I've had people tell me the last few days that Trump's victory is good news for lighter movies like the romantic musical "La La Land" and the feel-good crowd-pleaser "Hidden Figures." The thinking: People need good vibrations right about now.

On the flip side, others have reasoned that the election day gut punch will turn people inward, favoring a movie like "Manchester by the Sea," where grief is inescapable and emotional recovery feels impossible. If you cried watching this, then you know what I'm talking about.

In 2000, "Gladiator" — a movie sporting the tagline "Are you not entertained?" — delivered spectacle in a year that  also saw the release of two Steven Soderbergh movies ("Traffic" and "Erin Brockovich"), Ang Lee's soaring "Crouching Tiger, Hidden Dragon" and the Miramax trifle "Chocolat." All five were nominated for best picture.

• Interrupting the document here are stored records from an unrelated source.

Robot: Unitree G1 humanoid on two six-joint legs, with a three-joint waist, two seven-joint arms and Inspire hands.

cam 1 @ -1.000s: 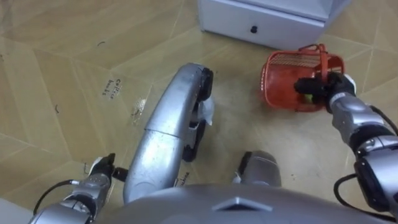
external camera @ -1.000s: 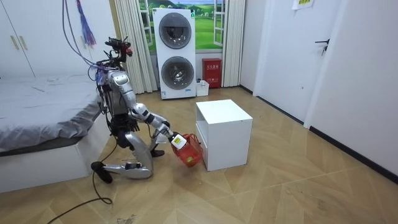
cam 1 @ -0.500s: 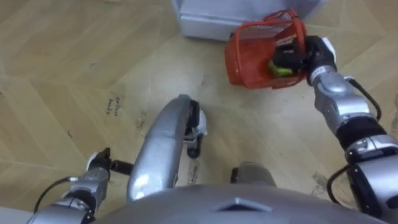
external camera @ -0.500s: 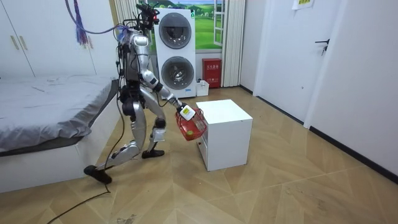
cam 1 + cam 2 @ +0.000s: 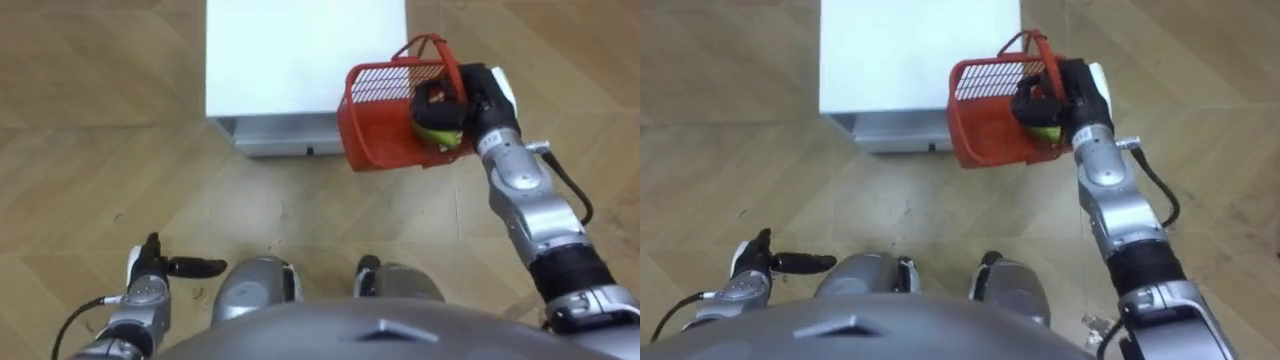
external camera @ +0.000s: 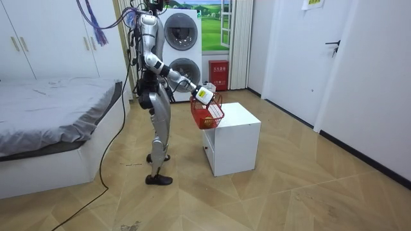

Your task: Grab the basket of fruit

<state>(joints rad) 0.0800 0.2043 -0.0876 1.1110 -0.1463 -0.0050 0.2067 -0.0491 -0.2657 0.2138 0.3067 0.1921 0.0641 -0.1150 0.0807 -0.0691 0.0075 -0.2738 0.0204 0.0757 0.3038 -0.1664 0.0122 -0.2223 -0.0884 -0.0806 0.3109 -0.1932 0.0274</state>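
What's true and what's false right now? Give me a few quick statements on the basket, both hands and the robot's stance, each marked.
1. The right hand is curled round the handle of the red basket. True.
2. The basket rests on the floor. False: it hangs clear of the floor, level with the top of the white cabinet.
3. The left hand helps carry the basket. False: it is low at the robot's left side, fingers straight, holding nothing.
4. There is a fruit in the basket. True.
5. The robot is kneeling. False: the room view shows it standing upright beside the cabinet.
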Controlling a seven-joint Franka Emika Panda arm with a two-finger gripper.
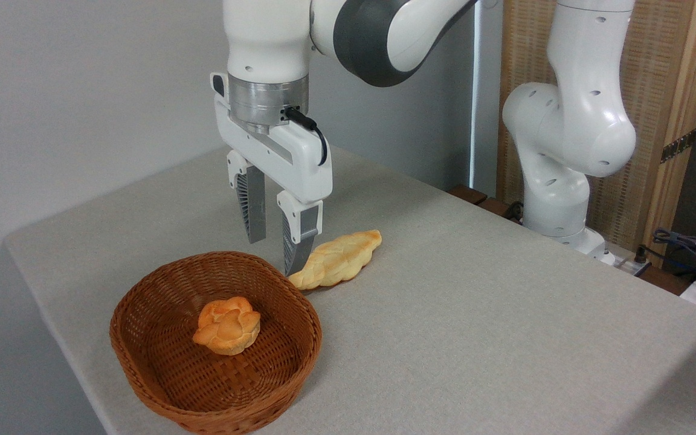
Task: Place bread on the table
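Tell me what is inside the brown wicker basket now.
One small round bun lies on the floor of the basket, nothing else. The near wall hides part of the floor. The open claw hangs above the far rim.

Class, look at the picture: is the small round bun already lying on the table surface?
No, the bun sits inside the wicker basket, not on the bare table, and the open claw hangs empty above the basket's far rim.

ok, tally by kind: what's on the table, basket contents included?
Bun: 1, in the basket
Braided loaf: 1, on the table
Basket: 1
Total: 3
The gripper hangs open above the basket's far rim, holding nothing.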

Maybe "Traffic" would have won if it had been the only Soderbergh movie that year. (He did win the director Oscar.) But, aside from the two Soderbergh pictures, that lineup looks like an escapist's film festival. Add other academy favorites from that year like "Billy Elliot" and "Almost Famous" and the vibe gets stronger.

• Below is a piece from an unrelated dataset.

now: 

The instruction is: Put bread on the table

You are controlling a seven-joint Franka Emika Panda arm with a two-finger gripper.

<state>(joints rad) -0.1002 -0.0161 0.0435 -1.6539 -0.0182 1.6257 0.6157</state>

Will history repeat itself 16 years later? Maybe. The commercial and critical prospects for the whimsical "La La Land" look pretty good right about now. After this brutal, long election year, who couldn't use a little song and dance in their lives?

Which brings us to the Oscar Watch predictions, Week 5.

Here's the deal: If I've already placed a movie or performance in the circle of trust in the lists below, it's the gospel truth. A nomination is guaranteed. Prime contender spots are reserved for films, actors and directors on the bubble. They're (probably) deserving and could be nominated, but the remaining contenders need to be seen before putting them in the circle of trust.

As the yet-to-screen contenders are unveiled and academy members have a chance to delve into the work, I'll adjust the predictions over the coming weeks until the academy reveals its picks on Jan. 24.

BEST PICTURE

Circle of trust

"La La Land"

"Fences"

"Manchester by the Sea"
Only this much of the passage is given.